━━━━━ Data listing

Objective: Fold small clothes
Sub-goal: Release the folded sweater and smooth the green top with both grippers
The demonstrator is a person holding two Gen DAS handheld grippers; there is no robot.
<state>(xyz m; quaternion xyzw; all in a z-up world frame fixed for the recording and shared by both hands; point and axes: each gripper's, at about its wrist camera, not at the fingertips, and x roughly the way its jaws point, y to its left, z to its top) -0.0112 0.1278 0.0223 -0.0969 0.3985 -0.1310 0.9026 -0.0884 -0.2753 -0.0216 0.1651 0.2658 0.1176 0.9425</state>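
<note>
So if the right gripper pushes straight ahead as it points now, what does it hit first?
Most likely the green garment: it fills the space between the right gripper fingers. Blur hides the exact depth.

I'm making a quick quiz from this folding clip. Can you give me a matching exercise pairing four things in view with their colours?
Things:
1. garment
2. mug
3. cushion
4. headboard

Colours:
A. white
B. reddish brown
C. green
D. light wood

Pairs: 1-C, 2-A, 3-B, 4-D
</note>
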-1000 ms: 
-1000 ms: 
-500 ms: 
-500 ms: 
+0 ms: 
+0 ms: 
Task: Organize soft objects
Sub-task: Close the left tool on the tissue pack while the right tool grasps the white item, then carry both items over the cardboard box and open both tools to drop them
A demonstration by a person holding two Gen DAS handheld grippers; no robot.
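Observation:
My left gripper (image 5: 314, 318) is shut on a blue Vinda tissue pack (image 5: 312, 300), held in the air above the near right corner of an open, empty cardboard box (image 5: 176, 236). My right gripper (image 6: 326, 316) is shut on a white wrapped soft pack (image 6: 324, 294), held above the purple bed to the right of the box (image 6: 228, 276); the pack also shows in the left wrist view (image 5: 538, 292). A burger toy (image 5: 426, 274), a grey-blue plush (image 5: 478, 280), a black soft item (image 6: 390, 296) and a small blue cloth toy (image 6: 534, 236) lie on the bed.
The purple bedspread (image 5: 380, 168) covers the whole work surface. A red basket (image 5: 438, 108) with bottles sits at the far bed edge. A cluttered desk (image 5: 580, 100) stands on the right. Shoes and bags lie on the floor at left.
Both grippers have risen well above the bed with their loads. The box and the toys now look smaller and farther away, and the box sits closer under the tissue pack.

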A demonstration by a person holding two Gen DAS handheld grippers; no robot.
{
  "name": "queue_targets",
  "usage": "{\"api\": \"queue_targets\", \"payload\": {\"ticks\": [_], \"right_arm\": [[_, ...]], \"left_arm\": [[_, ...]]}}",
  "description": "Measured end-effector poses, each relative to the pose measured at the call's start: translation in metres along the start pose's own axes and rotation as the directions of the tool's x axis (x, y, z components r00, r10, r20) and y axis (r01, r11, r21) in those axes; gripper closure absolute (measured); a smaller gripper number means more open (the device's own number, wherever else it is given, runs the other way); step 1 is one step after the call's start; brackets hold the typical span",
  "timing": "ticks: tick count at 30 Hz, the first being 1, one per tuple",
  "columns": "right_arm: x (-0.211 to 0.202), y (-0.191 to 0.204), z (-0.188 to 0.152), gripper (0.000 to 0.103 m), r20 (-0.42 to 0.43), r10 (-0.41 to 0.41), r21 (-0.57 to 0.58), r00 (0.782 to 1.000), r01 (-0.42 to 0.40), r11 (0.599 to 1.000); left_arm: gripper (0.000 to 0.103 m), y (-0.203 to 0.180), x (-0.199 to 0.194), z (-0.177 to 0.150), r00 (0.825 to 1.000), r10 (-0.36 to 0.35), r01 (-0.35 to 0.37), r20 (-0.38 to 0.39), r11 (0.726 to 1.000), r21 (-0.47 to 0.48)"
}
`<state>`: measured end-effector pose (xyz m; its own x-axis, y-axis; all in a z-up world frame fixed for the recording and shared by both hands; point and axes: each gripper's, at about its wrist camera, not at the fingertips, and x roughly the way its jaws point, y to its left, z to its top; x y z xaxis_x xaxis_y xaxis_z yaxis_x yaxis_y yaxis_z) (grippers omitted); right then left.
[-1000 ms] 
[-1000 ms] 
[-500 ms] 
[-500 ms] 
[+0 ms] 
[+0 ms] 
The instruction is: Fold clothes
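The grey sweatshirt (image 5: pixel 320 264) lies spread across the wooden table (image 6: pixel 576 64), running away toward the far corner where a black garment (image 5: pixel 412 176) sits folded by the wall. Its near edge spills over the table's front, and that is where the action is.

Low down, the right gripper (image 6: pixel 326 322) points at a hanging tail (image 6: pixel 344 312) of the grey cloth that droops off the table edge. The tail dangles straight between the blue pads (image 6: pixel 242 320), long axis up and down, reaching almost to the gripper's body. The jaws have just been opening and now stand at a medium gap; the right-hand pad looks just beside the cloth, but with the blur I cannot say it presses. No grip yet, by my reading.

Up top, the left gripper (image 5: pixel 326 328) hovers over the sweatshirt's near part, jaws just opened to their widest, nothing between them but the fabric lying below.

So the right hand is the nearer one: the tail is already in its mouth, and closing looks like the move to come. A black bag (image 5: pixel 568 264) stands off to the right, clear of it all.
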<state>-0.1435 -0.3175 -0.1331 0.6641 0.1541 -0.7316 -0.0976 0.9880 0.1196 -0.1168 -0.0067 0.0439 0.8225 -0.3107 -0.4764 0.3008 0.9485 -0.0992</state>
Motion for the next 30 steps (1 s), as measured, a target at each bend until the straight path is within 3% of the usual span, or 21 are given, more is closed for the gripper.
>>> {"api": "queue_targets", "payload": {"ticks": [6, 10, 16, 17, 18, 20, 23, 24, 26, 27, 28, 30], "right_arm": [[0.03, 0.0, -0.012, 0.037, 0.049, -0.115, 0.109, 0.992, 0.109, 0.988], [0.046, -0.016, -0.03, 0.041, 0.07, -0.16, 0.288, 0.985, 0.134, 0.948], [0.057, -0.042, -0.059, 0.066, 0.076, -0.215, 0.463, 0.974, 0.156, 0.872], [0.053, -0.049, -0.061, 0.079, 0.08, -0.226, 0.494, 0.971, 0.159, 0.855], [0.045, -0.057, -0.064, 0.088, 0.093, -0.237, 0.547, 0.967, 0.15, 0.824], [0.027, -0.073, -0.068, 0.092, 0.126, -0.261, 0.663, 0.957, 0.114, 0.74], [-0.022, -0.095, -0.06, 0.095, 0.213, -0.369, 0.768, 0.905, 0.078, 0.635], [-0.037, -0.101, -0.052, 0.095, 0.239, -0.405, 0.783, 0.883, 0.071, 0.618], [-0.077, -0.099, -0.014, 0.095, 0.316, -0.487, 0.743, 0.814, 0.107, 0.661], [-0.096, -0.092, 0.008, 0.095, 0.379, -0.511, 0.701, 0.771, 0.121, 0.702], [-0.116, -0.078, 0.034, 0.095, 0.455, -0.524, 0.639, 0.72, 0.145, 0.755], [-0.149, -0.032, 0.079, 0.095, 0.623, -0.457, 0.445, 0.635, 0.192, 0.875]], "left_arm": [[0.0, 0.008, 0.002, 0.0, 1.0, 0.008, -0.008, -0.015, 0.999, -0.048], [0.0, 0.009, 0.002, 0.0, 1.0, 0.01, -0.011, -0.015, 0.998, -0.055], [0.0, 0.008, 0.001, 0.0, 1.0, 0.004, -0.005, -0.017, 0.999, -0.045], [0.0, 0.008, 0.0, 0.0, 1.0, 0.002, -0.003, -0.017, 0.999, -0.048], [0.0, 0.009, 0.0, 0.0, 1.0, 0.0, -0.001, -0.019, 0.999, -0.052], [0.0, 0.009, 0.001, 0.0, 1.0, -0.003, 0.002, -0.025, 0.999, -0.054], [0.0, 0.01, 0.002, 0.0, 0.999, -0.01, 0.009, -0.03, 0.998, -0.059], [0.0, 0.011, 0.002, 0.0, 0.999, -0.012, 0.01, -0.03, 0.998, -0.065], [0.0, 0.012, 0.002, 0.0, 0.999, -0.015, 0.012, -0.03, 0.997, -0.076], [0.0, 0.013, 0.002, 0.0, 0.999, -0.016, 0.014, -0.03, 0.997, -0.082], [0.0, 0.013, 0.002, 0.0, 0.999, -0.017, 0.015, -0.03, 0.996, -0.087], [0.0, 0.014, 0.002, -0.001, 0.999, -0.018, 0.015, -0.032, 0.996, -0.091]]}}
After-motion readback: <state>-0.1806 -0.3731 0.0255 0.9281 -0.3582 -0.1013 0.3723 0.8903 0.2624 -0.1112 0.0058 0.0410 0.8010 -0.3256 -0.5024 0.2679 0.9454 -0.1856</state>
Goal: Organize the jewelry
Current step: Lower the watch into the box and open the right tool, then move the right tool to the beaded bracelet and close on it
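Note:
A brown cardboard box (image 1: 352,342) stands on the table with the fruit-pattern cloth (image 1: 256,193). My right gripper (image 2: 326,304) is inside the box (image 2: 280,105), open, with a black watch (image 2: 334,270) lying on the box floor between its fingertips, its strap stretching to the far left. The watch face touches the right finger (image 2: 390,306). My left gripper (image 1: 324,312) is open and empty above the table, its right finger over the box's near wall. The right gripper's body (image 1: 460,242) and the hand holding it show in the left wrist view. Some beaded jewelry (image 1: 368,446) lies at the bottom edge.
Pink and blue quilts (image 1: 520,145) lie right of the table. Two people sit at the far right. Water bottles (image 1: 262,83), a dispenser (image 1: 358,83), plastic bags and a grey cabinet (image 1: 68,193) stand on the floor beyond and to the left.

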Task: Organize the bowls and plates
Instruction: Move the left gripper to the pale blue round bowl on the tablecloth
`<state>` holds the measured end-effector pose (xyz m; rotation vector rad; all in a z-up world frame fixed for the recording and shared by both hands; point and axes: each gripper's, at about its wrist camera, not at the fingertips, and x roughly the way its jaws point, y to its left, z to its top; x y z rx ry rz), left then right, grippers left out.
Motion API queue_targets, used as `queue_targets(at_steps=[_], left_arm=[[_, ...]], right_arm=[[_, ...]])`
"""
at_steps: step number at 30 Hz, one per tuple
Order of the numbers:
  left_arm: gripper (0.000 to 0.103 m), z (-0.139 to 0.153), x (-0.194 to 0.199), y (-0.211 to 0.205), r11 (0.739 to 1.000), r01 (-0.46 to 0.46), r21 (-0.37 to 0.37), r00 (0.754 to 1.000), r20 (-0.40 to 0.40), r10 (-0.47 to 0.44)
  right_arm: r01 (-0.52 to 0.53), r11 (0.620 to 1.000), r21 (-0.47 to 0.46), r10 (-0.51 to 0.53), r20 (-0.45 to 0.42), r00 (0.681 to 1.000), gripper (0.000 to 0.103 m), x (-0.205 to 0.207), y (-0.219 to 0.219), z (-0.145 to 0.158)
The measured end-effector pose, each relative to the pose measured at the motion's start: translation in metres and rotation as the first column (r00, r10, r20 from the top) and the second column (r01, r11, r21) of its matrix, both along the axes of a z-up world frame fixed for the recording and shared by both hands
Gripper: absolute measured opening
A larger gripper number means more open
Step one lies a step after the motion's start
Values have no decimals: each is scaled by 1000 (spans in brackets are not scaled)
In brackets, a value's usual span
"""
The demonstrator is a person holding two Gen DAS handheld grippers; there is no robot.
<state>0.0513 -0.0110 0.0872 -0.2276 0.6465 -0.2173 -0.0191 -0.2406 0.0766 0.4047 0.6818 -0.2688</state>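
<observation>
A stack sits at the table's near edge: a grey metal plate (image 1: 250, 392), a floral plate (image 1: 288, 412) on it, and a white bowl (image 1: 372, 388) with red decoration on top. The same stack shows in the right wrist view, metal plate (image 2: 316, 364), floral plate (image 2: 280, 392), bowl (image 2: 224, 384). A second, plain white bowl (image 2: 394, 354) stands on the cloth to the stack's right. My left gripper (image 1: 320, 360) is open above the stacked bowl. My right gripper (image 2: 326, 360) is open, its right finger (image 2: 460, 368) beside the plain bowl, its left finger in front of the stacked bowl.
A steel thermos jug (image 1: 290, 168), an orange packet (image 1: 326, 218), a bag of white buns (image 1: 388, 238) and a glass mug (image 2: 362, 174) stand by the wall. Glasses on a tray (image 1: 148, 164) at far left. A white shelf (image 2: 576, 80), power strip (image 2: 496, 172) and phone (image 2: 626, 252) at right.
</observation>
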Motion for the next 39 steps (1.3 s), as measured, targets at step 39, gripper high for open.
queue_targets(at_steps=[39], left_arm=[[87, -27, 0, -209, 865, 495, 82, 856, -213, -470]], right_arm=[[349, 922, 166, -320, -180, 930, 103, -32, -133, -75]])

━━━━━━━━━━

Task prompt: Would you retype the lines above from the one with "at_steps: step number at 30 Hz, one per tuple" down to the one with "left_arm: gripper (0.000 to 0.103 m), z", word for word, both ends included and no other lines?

Your solution:
at_steps: step number at 30 Hz, one per tuple
Order of the numbers:
  left_arm: gripper (0.000 to 0.103 m), z (-0.139 to 0.153), x (-0.194 to 0.199), y (-0.211 to 0.205), r11 (0.739 to 1.000), r01 (-0.46 to 0.46), r21 (-0.37 to 0.37), r00 (0.754 to 1.000), r20 (-0.40 to 0.40), r10 (-0.47 to 0.44)

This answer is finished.